_Your objective_
The listing that follows should be copied in full and exactly, with no pictures.
- - - -
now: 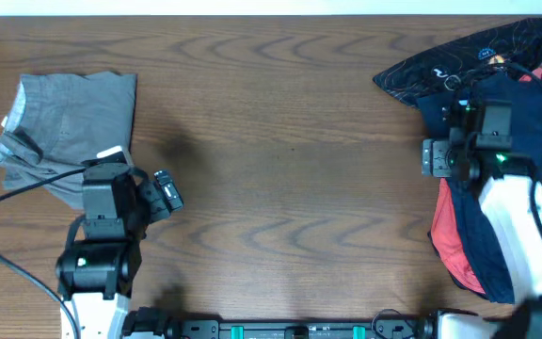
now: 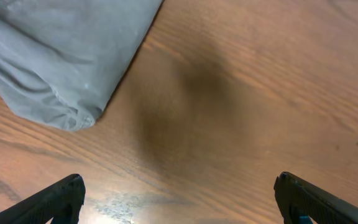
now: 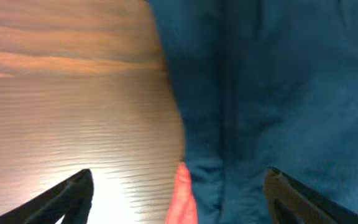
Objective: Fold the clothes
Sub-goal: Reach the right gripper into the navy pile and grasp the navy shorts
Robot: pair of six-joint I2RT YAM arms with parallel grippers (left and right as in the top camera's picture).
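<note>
A folded grey garment (image 1: 69, 127) lies at the far left of the table; its corner shows in the left wrist view (image 2: 61, 56). A pile lies at the right edge: dark navy trousers (image 1: 525, 132), a black printed garment (image 1: 469, 61) at the back, and a red garment (image 1: 454, 240) underneath. My left gripper (image 2: 179, 199) is open and empty above bare wood, just right of the grey garment. My right gripper (image 3: 179, 193) is open above the left edge of the navy trousers (image 3: 272, 93), with the red garment (image 3: 182, 199) between its fingers. Nothing is held.
The wooden table (image 1: 290, 169) spreads between the two arms. A black cable (image 1: 7, 198) runs from the left arm across the grey garment's front. The table's far edge (image 1: 252, 11) runs along the top.
</note>
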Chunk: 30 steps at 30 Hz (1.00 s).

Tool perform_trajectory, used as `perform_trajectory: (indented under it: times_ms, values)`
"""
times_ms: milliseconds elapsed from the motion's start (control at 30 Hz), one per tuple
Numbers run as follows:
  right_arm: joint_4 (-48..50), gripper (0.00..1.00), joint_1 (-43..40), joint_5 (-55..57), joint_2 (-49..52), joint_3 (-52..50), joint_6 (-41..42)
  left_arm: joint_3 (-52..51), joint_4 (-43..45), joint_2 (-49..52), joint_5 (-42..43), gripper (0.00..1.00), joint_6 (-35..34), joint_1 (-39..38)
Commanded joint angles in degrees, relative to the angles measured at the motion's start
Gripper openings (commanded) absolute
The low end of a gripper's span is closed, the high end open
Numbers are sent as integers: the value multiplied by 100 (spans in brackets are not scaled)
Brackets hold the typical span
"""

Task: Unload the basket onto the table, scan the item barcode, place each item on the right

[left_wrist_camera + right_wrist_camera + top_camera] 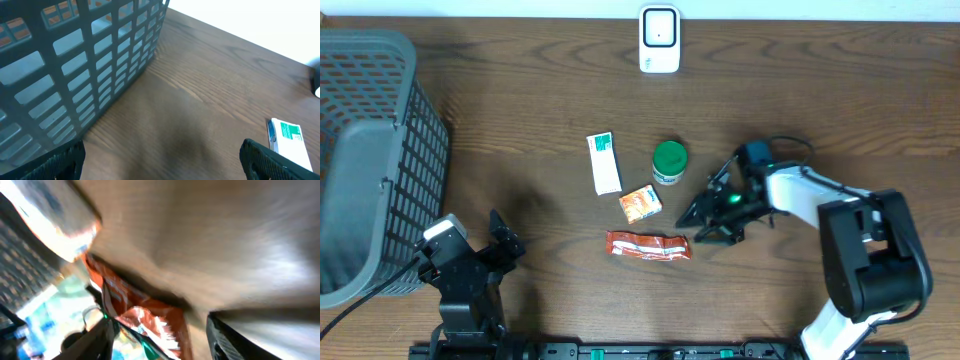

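Your right claw (703, 226) open just right of the red packet (648, 245), packet flat on the table (520, 100), well below the scanner (659, 38), your left claw (506, 240) wide open beside the basket (420, 170).

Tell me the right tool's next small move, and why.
Probably ease the right tool slightly toward the red packet and close on its near end. The jaws stand open just beside it, the packet lies flat and unheld, and the white scanner stands far off at the back.
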Motion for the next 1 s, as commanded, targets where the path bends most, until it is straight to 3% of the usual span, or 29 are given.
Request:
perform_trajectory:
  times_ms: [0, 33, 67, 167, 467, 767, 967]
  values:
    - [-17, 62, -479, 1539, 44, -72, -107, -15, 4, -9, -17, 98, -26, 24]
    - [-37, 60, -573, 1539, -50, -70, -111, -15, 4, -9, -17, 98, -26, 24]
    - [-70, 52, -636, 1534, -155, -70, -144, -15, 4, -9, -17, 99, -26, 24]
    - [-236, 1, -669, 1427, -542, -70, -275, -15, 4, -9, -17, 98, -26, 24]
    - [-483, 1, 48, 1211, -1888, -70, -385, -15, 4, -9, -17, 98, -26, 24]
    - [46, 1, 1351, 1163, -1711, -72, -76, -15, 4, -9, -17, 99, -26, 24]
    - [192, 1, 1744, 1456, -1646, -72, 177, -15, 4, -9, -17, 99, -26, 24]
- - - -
_Output of the task_
now: 
now: 
now: 
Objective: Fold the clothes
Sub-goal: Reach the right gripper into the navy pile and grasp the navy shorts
Robot: pair of six-joint I2RT YAM arms with parallel grippers (left and right as in the top camera's picture).
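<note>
A folded grey garment (image 1: 69, 127) lies at the far left of the table; its corner shows in the left wrist view (image 2: 61, 56). A pile lies at the right edge: dark navy trousers (image 1: 525, 132), a black printed garment (image 1: 469, 61) at the back, and a red garment (image 1: 454, 240) underneath. My left gripper (image 2: 179, 199) is open and empty above bare wood, just right of the grey garment. My right gripper (image 3: 179, 193) is open above the left edge of the navy trousers (image 3: 272, 93), with the red garment (image 3: 182, 199) between its fingers. Nothing is held.
The wooden table (image 1: 290, 169) spreads between the two arms. A black cable (image 1: 7, 198) runs from the left arm across the grey garment's front. The table's far edge (image 1: 252, 11) runs along the top.
</note>
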Chunk: 30 steps at 30 Hz (1.00 s).

Tool perform_trajectory, used as `perform_trajectory: (indented under it: times_ms, values)`
"""
times_ms: milliseconds elapsed from the motion's start (control at 30 Hz), one per tuple
Numbers run as follows:
  right_arm: joint_4 (-48..50), gripper (0.00..1.00), joint_1 (-43..40), joint_5 (-55..57), joint_2 (-49..52), joint_3 (-52..50), joint_6 (-41..42)
  left_arm: joint_3 (-52..51), joint_4 (-43..45), joint_2 (-49..52), joint_5 (-42..43), gripper (0.00..1.00), joint_6 (-35..34), joint_1 (-39..38)
Commanded joint angles in degrees, relative to the angles measured at the motion's start
Gripper openings (commanded) absolute
The low end of a gripper's span is closed, the high end open
Numbers are sent as integers: the value multiplied by 100 (spans in brackets are not scaled)
Brackets hold the typical span
"""

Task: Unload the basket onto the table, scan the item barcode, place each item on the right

[left_wrist_camera + right_wrist_camera + top_camera] 

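Your right claw (703, 226) open just right of the red packet (648, 245), packet flat on the table (520, 100), well below the scanner (659, 38), your left claw (506, 240) wide open beside the basket (420, 170).

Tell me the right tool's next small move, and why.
Probably ease the right tool slightly toward the red packet and close on its near end. The jaws stand open just beside it, the packet lies flat and unheld, and the white scanner stands far off at the back.
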Motion for the next 1 s, as commanded, targets where the path bends most, until it is straight to 3% of the usual span, or 29 are given.
Request:
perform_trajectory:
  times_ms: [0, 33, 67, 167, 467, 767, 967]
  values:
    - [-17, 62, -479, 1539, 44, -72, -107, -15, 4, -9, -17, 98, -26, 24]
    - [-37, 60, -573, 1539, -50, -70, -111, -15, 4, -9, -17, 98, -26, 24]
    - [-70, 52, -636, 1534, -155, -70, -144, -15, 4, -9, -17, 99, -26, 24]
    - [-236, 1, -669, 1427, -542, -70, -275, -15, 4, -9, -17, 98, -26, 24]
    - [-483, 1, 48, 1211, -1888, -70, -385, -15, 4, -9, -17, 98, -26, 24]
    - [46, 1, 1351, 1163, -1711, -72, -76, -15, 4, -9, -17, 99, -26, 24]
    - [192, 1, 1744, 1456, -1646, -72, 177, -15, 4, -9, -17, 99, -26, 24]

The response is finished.